**Problem to work on**.
Only the lines that hold the word "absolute" are wanted from this listing.

**Available data**.
= = = = =

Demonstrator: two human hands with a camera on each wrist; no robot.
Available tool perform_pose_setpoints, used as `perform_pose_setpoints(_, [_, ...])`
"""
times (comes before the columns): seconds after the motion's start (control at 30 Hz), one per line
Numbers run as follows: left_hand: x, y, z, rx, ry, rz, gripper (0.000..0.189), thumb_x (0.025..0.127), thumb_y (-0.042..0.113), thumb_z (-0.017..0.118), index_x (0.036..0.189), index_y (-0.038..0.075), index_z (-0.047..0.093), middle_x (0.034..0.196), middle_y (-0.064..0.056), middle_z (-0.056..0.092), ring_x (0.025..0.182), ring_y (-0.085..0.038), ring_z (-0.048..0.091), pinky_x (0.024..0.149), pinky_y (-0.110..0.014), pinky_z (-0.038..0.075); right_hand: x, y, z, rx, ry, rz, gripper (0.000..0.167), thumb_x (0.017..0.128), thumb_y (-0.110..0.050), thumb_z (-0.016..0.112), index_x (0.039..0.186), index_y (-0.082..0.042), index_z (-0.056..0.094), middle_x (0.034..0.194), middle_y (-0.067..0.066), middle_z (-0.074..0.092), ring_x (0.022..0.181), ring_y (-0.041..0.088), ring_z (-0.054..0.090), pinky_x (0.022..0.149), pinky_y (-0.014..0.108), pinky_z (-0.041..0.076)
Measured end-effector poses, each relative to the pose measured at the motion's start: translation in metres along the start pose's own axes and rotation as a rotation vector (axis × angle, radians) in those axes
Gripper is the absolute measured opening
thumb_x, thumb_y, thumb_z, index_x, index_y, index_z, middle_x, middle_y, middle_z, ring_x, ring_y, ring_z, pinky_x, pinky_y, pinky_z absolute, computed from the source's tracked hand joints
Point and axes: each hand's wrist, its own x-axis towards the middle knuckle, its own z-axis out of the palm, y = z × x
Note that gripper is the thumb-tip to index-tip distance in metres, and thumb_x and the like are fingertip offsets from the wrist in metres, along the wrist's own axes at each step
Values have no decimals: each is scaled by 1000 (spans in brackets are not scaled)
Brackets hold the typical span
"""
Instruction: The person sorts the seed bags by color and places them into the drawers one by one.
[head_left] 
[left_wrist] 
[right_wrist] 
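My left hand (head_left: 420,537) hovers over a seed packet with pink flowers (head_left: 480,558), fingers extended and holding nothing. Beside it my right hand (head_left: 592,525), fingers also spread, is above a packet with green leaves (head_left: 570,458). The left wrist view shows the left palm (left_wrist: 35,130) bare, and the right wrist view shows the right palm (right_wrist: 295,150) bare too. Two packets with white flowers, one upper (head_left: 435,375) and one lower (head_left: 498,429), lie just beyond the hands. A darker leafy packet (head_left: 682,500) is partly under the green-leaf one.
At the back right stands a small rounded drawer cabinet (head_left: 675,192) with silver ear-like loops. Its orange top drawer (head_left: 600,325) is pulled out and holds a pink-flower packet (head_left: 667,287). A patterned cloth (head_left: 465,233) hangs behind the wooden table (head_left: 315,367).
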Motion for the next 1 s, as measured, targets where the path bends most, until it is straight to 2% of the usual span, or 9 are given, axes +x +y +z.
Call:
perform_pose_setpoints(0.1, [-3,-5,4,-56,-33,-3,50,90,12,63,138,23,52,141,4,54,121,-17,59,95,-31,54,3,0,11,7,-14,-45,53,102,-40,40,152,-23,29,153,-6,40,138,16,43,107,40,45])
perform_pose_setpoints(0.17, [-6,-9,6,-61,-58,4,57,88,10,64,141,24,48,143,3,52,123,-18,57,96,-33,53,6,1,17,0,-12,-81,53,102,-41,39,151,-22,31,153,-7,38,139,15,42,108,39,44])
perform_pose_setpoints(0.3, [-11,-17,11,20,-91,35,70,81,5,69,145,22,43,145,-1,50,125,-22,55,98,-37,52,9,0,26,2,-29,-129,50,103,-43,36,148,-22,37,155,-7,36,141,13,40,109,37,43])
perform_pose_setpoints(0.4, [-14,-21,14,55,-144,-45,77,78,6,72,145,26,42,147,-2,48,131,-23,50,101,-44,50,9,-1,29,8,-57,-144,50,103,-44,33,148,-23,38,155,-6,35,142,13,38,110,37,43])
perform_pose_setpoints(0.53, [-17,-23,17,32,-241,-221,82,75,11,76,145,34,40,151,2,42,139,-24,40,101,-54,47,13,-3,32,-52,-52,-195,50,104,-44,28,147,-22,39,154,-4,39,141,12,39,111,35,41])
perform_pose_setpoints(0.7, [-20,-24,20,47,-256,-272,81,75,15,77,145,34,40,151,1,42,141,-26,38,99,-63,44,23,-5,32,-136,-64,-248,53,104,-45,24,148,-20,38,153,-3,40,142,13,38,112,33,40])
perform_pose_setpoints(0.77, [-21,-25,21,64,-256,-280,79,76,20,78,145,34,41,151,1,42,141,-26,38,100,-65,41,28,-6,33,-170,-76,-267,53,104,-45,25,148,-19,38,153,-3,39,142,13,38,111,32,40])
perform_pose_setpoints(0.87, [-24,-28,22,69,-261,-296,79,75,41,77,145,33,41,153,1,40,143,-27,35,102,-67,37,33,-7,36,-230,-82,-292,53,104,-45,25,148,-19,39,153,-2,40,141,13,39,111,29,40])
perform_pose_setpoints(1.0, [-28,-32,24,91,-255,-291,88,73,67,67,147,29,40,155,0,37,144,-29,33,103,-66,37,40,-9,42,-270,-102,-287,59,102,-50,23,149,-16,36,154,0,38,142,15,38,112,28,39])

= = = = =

**Result for this task**.
Gripper is the absolute measured opening
thumb_x, thumb_y, thumb_z, index_x, index_y, index_z, middle_x, middle_y, middle_z, ring_x, ring_y, ring_z, pinky_x, pinky_y, pinky_z absolute, computed from the source's tracked hand joints

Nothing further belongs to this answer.